水筒をバッグ内部に入れるとなると案外場所をとってしまう。もし同じサイズ感の製品同士で比較した場合は、ROAM Slingはより多く収納することができる。
細かいポケットの使いやすさ
これに関しては大きく差がない。好みによって優劣がつくと思う。バッテリーの入れやすさでいうとPeakdesignが優秀だが、SDカードで考えるとROAM Slingが優秀な部分がある。
マチの大きさはそこまで差がない。Peakdesignのすごくよく伸びるポケット素材が好きな人は、PeakDesignを評価するだろう。

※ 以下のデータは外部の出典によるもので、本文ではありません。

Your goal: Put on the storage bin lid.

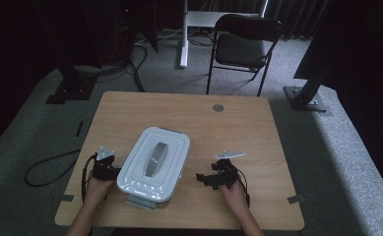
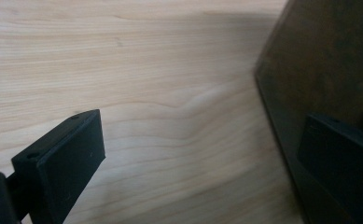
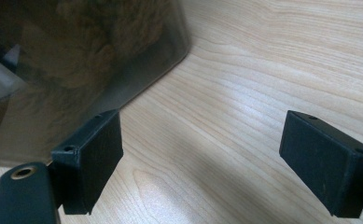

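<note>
I hold a gripper in each hand, one on either side of the lidded container (image 1: 153,164) that sits on the wooden table (image 1: 238,128), on the half nearer me and a little left of centre. The container has a white lid with a grey handle (image 1: 157,158) along its middle and a grey latch (image 1: 141,202) at the end facing me.

My left gripper (image 1: 111,172) rests low at the container's left flank, just beside its near corner. In the left gripper view its jaws stand wide apart with bare table (image 2: 160,107) between them; the left one is over the wood, and the right one is in front of the container's dark, see-through wall (image 2: 319,70). I cannot tell whether that jaw touches the wall. Nothing is gripped.

My right gripper (image 1: 205,178) is to the right of the container, near it but apart, pointing towards it. In the right gripper view its jaws are also spread wide, with only wood grain (image 3: 226,107) between them. The container's tinted wall (image 3: 86,51) stands beyond the left jaw, something brownish and blurred behind it. This gripper holds nothing either.
</note>
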Action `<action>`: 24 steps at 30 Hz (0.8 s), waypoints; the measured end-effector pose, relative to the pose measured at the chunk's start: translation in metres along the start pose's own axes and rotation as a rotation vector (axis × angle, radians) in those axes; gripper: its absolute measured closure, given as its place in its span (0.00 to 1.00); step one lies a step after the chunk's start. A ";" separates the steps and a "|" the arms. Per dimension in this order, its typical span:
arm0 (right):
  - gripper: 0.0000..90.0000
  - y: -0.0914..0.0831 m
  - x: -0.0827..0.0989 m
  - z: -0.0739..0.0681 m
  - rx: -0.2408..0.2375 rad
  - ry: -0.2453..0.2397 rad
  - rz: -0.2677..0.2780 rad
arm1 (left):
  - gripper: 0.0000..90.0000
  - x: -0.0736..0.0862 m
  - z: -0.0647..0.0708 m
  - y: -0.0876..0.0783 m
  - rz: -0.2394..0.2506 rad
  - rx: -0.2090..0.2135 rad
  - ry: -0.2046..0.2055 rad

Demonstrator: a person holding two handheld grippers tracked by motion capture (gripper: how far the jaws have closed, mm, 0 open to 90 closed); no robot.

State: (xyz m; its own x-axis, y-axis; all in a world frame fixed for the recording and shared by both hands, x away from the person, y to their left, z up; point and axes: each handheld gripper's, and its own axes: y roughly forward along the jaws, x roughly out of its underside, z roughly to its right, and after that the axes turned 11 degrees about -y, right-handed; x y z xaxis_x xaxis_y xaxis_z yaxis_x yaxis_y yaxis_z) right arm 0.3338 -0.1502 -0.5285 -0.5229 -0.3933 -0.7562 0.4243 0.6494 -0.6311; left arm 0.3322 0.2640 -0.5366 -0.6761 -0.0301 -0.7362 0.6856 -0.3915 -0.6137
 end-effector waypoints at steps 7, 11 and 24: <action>0.14 0.001 0.002 0.003 0.000 -0.007 -0.007 | 0.02 0.004 0.026 0.008 -0.010 0.019 0.045; 0.14 0.000 0.006 0.007 0.008 0.006 -0.012 | 0.02 0.002 0.038 0.013 -0.024 0.019 0.069; 0.14 -0.009 0.012 0.018 0.044 0.022 -0.011 | 0.02 0.004 0.077 0.023 -0.059 0.043 0.144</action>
State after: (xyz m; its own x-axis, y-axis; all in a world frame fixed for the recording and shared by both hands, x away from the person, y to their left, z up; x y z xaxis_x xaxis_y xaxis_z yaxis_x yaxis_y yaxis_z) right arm 0.3370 -0.1726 -0.5350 -0.5437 -0.3852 -0.7457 0.4504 0.6158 -0.6465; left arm 0.3244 0.1835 -0.5321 -0.6667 0.1251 -0.7347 0.6318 -0.4281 -0.6462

個人的にはROAM Sling内部にモバイルバッテリーにピッタリのポケットがあることを評価したい。ポケット部分にとってのような部分がついていて開きやすいところも、設計した人の気遣いを感じる。
一日背負った時の疲れやすさ
これに関しては圧倒的にROAM Slingがいい。断言できる。
PeakDesignは背中の振れる部分に至るまで外表面がほぼ全て同じ素材で作られているが、ROAM Slingは人に触れる部分に分厚いクッション材を採用している。

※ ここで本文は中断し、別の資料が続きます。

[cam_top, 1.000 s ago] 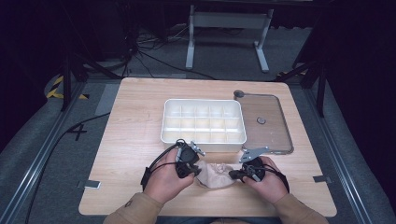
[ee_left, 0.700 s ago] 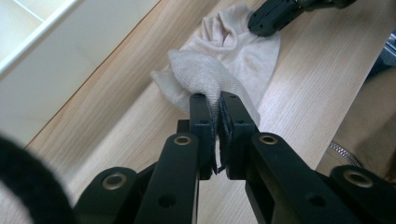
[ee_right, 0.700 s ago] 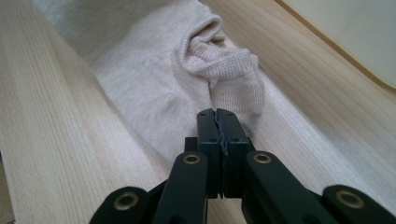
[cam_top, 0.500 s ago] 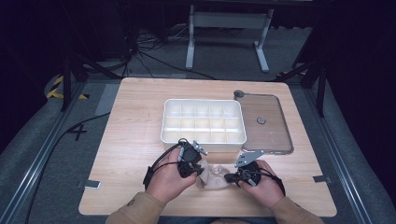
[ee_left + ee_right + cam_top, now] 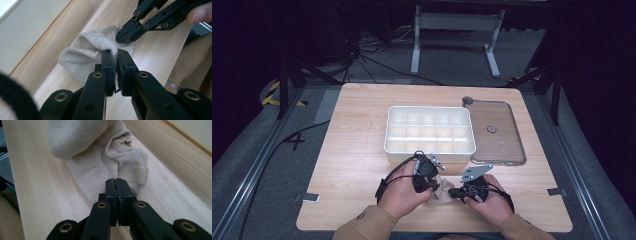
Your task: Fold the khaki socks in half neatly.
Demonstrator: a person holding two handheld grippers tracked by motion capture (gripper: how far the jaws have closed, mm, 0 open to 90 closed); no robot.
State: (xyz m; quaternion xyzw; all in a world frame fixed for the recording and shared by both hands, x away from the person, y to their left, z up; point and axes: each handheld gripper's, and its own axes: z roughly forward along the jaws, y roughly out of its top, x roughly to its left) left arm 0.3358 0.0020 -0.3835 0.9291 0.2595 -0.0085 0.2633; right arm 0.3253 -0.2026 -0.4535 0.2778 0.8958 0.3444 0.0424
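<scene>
Together we held the beige sock (image 5: 87,51) bunched on the tabletop (image 5: 357,150) near its front edge: our left gripper (image 5: 114,56) pinched its fabric, and our right gripper (image 5: 116,184) was clamped on its edge.

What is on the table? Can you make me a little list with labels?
Table: light wood
Sock: beige, bunched between the two hands near the front edge
Left gripper: shut on the sock
Right gripper: shut on the sock's edge
Box: white, many small empty compartments, behind the hands
Lid: clear, flat on the table right of the box
</scene>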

メッシュ素材のため夏場の蒸れも防止することができる。実際に使ってみた上で、PeakDesignよりも快適だったといえる。
細かい部分に気が利いているのはWANDRDか
二つのスリングバッグを比較してみて、個人的にはWANDRDがより優秀だと感じた。
特に使ってみて感じるのが、細かな気遣いの違いだ。使ってみて初めて感じるような「ここにこれがあるの嬉しいな」というような細かいポイントが多数ある。
紹介していないところで言うと、ひとつは取っ手の数。Peak Designには目立った取手がついていないが、WANDRD ROAM Slingには大きめの取手が3つもついている。カフェでかけるときや、体の後ろから回してくる時など使用頻度は高い。
カラビナをつけられるポイントも数多い。こういった気遣いが、一度使ったら他のスリングバッグに戻れないような魅力となっている。
とりあえずこれ持っていけば間違いない、ちょうどいいバッグ。
ROAM Slingを使ってみて思ったのは、カメラマンが一番ちょうどいいと思うバッグだということ。
特に半日くらい出かける時や、散歩に行く時。とりあえず背負うバッグとしてベストな選択になると思う。
突然の雨にも強いし、カメラを保護する力も強い。ペットボトルを出先で買っても問題ないし、背負い心地も抜群にいい。
ラップトップを持ち運ぶこともできるから、カフェでガッツリ作業もできる(ちなみに、Clipaで吊るしても問題ないサイズ感だ)。
しっかりと使ってみた上で、「あー、こういうの欲しかったんだよね」と思った。これ以上の評価はない。
世の中のカメラマン、ブロガー、Youtuberたちが欲しかった最高にちょうどいいスリングバッグが、ROAM Slingだと思う。
現在はまだプレオーダーだが、持ち出すのにちょうどいいバッグを探している人にはぜひお薦めしたい。